== YOUR GOAL ==
Retype, word for word, every line from the one holding "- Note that" through the one holding "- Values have" in the entries below, both included, and only those lines.

== WORKING DATA ==
──────────

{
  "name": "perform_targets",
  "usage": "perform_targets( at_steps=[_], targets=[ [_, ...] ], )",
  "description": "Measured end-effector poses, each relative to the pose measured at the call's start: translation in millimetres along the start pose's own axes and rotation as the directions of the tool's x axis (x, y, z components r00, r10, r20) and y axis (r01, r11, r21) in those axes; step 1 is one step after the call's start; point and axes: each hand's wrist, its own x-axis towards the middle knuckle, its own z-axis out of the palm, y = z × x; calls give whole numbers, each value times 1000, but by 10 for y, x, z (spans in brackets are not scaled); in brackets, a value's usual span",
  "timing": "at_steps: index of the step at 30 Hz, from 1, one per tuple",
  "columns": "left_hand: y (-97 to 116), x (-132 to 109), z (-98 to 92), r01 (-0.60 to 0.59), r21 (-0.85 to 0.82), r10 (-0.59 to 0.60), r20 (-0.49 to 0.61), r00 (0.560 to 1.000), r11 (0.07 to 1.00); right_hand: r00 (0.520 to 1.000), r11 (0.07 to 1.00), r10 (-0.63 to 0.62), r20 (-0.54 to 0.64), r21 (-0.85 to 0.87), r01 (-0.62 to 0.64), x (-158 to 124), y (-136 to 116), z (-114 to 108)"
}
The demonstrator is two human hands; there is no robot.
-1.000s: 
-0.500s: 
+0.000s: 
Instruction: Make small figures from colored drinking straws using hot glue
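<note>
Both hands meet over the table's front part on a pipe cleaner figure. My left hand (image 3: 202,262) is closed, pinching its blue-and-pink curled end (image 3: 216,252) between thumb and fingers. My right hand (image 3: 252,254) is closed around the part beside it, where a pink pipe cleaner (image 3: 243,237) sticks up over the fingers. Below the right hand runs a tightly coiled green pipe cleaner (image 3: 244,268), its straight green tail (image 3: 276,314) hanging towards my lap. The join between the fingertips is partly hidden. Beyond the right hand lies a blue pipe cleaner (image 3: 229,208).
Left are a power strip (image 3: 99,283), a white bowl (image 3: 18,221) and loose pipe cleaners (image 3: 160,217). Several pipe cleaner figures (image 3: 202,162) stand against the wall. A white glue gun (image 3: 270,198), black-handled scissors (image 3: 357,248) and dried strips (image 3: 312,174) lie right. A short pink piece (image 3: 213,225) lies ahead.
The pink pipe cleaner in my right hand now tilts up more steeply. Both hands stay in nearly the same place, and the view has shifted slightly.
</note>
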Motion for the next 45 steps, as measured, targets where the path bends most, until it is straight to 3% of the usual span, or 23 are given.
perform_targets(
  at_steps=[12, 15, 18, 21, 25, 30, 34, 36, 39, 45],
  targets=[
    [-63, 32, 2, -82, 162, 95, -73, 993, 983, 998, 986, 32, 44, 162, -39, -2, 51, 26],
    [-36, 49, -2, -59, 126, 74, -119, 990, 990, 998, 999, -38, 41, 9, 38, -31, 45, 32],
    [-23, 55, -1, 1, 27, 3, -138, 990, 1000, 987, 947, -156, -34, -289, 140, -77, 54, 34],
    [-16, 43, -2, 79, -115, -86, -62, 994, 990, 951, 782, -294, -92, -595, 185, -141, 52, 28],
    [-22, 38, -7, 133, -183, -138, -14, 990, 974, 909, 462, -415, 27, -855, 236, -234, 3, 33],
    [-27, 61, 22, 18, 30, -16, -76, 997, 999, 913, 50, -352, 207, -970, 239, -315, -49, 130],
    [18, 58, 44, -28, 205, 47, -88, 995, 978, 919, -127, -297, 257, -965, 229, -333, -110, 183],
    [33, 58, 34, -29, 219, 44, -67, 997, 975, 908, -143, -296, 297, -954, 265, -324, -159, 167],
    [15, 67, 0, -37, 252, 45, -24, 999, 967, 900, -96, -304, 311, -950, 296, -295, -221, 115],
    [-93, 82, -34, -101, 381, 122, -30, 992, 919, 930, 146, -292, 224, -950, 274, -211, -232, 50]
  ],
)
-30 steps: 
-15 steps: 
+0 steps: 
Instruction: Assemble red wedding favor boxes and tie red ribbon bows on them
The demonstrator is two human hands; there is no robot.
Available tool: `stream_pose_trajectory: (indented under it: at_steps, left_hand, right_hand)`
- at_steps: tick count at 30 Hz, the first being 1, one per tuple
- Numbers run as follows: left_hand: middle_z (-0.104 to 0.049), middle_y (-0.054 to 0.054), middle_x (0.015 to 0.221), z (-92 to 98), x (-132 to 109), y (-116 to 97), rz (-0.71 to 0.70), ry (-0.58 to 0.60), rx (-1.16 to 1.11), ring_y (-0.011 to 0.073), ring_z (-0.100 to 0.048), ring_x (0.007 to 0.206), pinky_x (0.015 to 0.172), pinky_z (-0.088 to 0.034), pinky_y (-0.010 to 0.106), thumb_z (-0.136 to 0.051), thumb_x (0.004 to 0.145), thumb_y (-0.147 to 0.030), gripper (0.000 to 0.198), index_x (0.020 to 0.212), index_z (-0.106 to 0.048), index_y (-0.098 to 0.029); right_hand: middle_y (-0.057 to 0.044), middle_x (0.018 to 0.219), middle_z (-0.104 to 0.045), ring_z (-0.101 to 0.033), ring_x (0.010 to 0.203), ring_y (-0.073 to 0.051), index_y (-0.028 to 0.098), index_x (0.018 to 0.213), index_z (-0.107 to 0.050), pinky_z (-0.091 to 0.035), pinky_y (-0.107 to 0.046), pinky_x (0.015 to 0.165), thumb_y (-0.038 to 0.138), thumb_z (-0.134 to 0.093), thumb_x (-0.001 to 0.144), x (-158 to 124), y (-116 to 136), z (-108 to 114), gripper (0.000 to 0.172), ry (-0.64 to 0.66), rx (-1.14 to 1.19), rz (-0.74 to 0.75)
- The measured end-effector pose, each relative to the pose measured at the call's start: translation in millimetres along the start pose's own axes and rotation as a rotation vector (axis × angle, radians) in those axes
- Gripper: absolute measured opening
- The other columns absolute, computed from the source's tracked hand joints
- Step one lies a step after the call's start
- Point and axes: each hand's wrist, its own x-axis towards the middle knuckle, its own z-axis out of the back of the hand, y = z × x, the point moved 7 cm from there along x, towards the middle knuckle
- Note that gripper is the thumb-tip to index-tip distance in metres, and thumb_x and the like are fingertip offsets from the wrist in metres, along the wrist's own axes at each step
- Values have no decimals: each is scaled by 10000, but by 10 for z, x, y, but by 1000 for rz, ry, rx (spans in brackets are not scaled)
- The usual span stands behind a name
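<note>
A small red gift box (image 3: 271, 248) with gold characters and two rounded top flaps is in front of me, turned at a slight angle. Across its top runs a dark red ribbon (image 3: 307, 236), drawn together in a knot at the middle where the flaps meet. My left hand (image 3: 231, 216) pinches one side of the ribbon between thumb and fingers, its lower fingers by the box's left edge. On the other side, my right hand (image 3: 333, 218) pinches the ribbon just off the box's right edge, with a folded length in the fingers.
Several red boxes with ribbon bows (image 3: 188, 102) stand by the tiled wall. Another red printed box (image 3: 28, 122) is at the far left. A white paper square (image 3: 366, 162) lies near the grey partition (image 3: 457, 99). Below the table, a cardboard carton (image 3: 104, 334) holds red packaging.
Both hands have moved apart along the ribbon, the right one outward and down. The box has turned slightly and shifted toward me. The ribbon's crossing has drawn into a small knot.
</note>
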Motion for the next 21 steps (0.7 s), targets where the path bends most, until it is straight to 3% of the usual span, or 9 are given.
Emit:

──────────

== OUTPUT OF THE EXERCISE ==
- Note that gripper is the thumb-tip to index-tip distance in metres, and thumb_x and the like are fingertip offsets from the wrist in metres, along the wrist's own axes at each step
- Values have no decimals: each is scaled by 10000, but by 10 for z, x, y, but by 1000 for rz, ry, rx (spans in brackets are not scaled)

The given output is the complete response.